This post originally appeared in the McPherson Weekly News. (www.mcphersonweeklynews.com)
An incredibly fun genre of board games has been largely untapped gamers, and that is those using “Hidden Movement.” There’s a decent amount of variety within this genre, but with one consistency: one or more players track their piece’s movement on a separate piece of paper. Typically the hidden player’s piece is not placed on the board until “seen” by at least one player. This varies from game to game, but they all have a similar feel. Think of them as “Hide and Seek as a board game.” Although it can potentially have major flaws, this single game mechanism alone creates tons of intensity and also creates a unique experience like no other board game genre.
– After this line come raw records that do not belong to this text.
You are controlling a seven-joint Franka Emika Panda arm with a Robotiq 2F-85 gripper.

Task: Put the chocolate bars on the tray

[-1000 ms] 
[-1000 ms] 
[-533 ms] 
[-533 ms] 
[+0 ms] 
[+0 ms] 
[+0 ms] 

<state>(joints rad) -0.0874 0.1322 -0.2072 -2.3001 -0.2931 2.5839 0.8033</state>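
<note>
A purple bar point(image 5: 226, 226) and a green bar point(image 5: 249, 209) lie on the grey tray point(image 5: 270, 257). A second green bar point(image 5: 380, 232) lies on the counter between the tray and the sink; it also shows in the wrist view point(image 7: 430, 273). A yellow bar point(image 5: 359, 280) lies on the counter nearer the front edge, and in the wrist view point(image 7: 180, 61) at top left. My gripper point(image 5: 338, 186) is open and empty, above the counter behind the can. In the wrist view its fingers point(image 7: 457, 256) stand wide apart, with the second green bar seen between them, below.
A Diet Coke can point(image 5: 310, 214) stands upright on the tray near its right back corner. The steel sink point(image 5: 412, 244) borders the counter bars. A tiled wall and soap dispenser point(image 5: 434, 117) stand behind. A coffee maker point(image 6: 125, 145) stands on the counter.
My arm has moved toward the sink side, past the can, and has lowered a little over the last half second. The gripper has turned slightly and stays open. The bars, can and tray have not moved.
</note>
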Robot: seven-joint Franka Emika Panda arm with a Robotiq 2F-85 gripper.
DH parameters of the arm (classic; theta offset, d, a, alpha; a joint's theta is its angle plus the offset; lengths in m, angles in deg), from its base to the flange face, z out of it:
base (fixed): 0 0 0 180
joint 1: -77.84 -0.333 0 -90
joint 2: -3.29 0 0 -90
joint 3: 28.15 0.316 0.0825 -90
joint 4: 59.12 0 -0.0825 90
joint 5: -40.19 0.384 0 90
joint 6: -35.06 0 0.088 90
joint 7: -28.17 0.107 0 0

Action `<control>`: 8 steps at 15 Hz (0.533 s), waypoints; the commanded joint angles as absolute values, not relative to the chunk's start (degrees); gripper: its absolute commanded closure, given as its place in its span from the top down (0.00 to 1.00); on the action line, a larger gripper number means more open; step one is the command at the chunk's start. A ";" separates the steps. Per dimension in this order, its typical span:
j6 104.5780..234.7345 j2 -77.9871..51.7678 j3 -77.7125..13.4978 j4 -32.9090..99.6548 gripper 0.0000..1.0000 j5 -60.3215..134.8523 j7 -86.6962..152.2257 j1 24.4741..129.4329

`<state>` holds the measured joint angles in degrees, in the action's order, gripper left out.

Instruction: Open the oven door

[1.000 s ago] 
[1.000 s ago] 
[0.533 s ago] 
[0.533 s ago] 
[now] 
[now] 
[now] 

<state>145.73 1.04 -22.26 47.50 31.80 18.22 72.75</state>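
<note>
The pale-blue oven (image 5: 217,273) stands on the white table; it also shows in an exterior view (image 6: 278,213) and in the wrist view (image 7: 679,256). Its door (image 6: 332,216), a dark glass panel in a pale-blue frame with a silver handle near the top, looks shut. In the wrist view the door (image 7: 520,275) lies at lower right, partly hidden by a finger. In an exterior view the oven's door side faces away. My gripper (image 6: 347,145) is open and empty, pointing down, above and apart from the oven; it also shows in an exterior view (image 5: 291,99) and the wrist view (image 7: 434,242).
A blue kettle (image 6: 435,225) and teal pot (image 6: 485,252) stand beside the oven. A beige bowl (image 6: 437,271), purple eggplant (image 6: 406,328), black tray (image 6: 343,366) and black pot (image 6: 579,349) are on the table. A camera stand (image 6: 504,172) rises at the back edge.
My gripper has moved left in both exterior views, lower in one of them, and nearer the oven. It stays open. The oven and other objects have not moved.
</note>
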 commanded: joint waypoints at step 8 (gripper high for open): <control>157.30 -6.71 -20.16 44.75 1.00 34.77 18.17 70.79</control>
First let’s talk about the variety. There are actually many different games in this genre and you can find one that is specifically suited to your tastes. Nuns on the Run feels like a race between players who take the role of Novice nuns, sneaking around a Convent, attempting to locate their forbidden Secret Wish objects and not be caught by one of the Elder Nuns. Specter Ops feels similar to a traditional cooperative game and is not dissimilar to one of the more well-known titles in this genre, Scotland Yard, as the Hunters need to work together to catch the Agent who has infiltrated their facility. This is not an incredibly limited genre, however, as many other titles such as Escape from the Aliens in Outer Space take the experience in very different directions. Gamers can get rust hacks which can help them explore more.
A massive disclaimer, however, is that most games in this genre are subject to major. It is possible for a hidden player to accidentally reveal themselves. In a hidden movement game such as Nuns on the Run, where multiple Abbesses are sneaking around, trying not to be caught by the Nuns, this doesn’t necessarily ruin the game. However, in Specter Ops, it could be much more penalizing and potentially cost the Agent player the game. This simply means that players need to fairly thoroughly understand the rules or be able to look them up on the fly if they do not.
In spite of this potential flaw, Hidden Movement games create a tabletop experience like no other. They bridge the gap between the party genre and complex strategy to bring the focus back to the interpersonal interactions between players, similar to that of a traditional bluffing game like Poker, Liar’s Dice, or newer bluffing games like Coup. Essentially, Hidden Movement is a unique genre that can contain elements of cooperation and bluffing, and will likely appeal to people who like one or both of those without being too different. As an additional plus, many Hidden Movement games can be played and are best played with a larger gaming group of five or more people. If you’re looking for a new type of game for your group, and have never tried a Hidden Movement game, I highly recommend trying one.